Certes, la cathédrale conceptuelle édifiée par Philippe Marini avec le rapport évoqué ci-dessus est-elle impressionnante mais constatons qu’elle vise moins à faire respecter la lettre et l’esprit de la constitution en protégeant l’exécutif des empiètements du parlement qu’à faire respecter ceux des traités européens, directives ou règlements qui ont proliférés sur ce terreau.
Ainsi nous dit il: « il apparaît que le champ de l'article 40 recouvre, a minima, celui des administrations publiques au sens de la comptabilité nationale, dont les règles sont définies par le système européen des comptes nationaux et régionaux (SEC 95) » Autant dire que le général de Gaulle et Michel Debré avaient anticipé Maastricht !
La cohérence des « raisonnements juridiques » des présidents de la commission des finances du Sénat, ne laisse aucune place à l’aléa, dit modestement Philippe Marini en réponse au manque de foi des ilotes censurés, plus sensibles au bon sens qu’à la rigueur des « raisonnements juridiques ». Mais encore faudrait-il que ces raisonnements juridiques ne soient pas un soliloque.

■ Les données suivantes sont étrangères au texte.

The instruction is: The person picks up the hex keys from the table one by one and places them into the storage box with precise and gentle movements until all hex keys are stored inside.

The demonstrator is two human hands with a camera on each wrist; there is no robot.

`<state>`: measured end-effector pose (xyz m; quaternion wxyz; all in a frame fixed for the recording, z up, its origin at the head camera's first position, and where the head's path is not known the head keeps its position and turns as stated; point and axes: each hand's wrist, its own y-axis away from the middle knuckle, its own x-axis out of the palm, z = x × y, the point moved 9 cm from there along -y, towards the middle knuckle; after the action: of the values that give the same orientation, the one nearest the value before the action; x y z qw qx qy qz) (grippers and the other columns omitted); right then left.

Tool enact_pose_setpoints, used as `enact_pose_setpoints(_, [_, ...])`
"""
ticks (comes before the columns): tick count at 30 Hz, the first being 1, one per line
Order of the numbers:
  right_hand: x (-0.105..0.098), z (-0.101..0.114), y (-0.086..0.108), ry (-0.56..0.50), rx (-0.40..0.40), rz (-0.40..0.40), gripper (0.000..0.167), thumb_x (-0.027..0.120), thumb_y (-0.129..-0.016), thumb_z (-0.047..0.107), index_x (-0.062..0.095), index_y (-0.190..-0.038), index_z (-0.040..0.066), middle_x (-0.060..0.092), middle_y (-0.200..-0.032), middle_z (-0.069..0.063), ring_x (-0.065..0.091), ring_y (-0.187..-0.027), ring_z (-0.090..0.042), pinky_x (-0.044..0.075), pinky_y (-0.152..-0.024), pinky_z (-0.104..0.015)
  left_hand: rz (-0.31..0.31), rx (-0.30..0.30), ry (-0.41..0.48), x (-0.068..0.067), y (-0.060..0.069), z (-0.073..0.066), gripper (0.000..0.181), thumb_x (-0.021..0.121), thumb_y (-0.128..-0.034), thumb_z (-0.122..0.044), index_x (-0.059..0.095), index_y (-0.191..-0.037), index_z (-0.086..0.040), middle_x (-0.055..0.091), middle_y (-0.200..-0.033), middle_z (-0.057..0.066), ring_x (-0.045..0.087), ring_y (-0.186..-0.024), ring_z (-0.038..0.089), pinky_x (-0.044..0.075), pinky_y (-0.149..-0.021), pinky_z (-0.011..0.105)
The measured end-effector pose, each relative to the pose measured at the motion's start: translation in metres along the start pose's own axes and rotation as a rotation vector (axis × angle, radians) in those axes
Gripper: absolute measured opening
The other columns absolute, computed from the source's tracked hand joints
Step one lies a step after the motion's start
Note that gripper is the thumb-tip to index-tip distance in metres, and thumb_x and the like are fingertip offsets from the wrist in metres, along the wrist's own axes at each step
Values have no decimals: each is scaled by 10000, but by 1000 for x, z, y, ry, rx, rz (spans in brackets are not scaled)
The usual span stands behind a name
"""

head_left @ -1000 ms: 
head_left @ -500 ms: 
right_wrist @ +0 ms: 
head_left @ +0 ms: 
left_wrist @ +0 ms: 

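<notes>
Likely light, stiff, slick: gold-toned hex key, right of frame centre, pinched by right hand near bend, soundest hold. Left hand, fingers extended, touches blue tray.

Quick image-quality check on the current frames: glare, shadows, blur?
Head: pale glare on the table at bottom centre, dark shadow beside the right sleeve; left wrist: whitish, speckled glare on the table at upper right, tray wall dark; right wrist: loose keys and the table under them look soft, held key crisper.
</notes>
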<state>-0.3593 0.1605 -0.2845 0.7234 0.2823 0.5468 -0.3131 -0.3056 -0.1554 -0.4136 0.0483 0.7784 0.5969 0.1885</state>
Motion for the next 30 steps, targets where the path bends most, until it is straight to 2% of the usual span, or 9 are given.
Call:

Or la procédure d’examen de la recevabilité financière des amendements et des propositions de loi mise en place au Sénat, souffre de deux maux : son caractère non transparent et solitaire, l’absence de possibilité d’appel des décisions. Que le président de la commission des finances du Sénat (en fait les fonctionnaires chargés du contrôle) ait en l’espèce plus de pouvoir que le conseil constitutionnel collectivement n’est pas le moindre des paradoxes.